MAJOR CHALLENGES IN CORPORATE GOVERNANCE

  • Conflict between the Dominant & Minority shareholders
  • The dilemma of micro-management
  • Companies to implement Corporate Governance Reform measures
  • Real Independent Directors
  • Regulatory Oversight including multiplicity of regulators
  • Linkage of Good Governance to Good Performance
  • Risk assessment, Management & Mitigation
  • Integrity and ethical behavior

Corporate Governance Reforms in India now stand at an interesting crossroads, and the future development of the next generation reforms, and in their implementation during the current decade, will decide how effective, they are for Indian business.

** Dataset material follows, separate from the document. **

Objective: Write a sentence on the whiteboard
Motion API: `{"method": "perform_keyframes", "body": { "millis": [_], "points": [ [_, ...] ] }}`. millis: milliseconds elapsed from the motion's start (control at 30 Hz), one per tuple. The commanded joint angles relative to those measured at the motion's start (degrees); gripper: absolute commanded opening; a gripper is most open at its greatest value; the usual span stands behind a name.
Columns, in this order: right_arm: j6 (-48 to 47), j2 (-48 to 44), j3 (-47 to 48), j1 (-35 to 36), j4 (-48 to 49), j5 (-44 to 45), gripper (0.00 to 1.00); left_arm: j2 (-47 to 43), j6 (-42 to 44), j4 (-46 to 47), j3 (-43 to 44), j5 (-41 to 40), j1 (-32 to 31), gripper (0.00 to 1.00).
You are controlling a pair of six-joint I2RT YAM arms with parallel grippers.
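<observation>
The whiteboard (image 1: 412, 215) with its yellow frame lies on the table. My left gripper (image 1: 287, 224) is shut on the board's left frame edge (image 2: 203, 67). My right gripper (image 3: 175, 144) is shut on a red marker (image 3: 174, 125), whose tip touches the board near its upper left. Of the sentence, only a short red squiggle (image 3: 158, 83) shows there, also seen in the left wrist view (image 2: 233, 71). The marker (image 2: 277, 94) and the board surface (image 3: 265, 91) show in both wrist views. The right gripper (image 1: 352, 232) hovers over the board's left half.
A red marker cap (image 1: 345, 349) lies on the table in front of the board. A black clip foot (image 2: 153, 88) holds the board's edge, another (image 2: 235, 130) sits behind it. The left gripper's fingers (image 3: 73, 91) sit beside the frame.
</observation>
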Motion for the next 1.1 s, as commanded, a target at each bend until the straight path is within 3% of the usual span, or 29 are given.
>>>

The Companies Act 2013 envisages radical changes in the area of Corporate Governance and is set to have far-reaching implications. The new regime is expected to significantly change the manner in which corporates operate in India. While the bar for corporate governance has been raised, the penal consequences have been exponentially increased with a large number of sections reserving provisions for the prosecution of directors, officers in default and key managerial personnel. There is a clear shift towards closely monitoring unlisted public companies and large private companies with enhanced compliance requirements encompassing disclosures, transparency and governance procedures.

Key areas of impact

While there are changes across the board, the key impact areas in the area of corporate governance include the following:

  1. Board structure and responsibility
  • Enhanced responsibility for the board and its committees
  • Specified unlisted companies to have independent directors; mandatory code for Independent Directors
  • Mandatory woman director for certain companies.
  • Mandatory key managerial personnel (Key Managerial Personnel) – Chief Executive Officer/ Managing Director/Whole Time Director , Chief Financial Officer and Company Secretary
  • Performance evaluation of board and individual members

2. Disclosures and reporting

  • Enhanced disclosures and assertions in Directors’ Report – risk management, internal control for financial reporting, legal compliance, RPT, CSR, etc.
  • Compulsory consolidation of accounts; summary statements of associates / Joint Ventures / subsidiaries
  • Disclosures of shareholding pattern
  • Disclosures for public money lying unutilized

3. Risk, controls and compliances

  • Boards now obligated to report on the following:
    • Development and implementation of risk management policy
    • Systems to ensure compliance to all applicable laws and their operating effectiveness
    • Internal financial controls and their operating effectiveness (for listed companies)
  1. Secretarial compliances
  • Stricter yet forward-looking procedural requirements for board proceedings:
    • Minimum 7 days notice, board meetings permitted through electronic mode
    • Presence of at least one Independent Director must for board meeting at shorter notice
    • Gap between two meetings < 120 days
    • Compliance of ICSI Secretarial Standards have been mandatory

5. Related party transactions (Related Party Transaction), loans and investments

  • Scope of RPT significantly enhanced; concept of arm’s length pricing introduced
  • Central government approval not required, however, heavy penalties for non compliance
  • Related Party Transaction disclosure in Directors’ Report along with justifications
  • Stricter requirements for loans and investments including private companies

6. Audit and auditors

  • Enhanced restrictions on appointment and rotation of auditors
  • Statutory auditors prohibited from providing certain services
  • Enhanced powers and role of auditors
  • Mandatory internal audit and secretarial audit for prescribed class of companies
  • Auditors to report on internal financial controls and their operating effectiveness

7. Corporate social responsibility

  • Prescribed class of companies to:
    • Form a CSR committee with at least one Independent Director
    • Form and approve a Corporate Social Responsibility policy
    • Endeavour to spend at least 2% of net profits
    • Directors to explain inability to spend in the directors’ report

The above has been compiled by CS Reema Jain, an Associate Member of ICSI. Her areas of interest include Corporate and Allied Laws and advisory services. For any queries or suggestions, she can be approached at reemajaincs@gmail.com, 9953299308.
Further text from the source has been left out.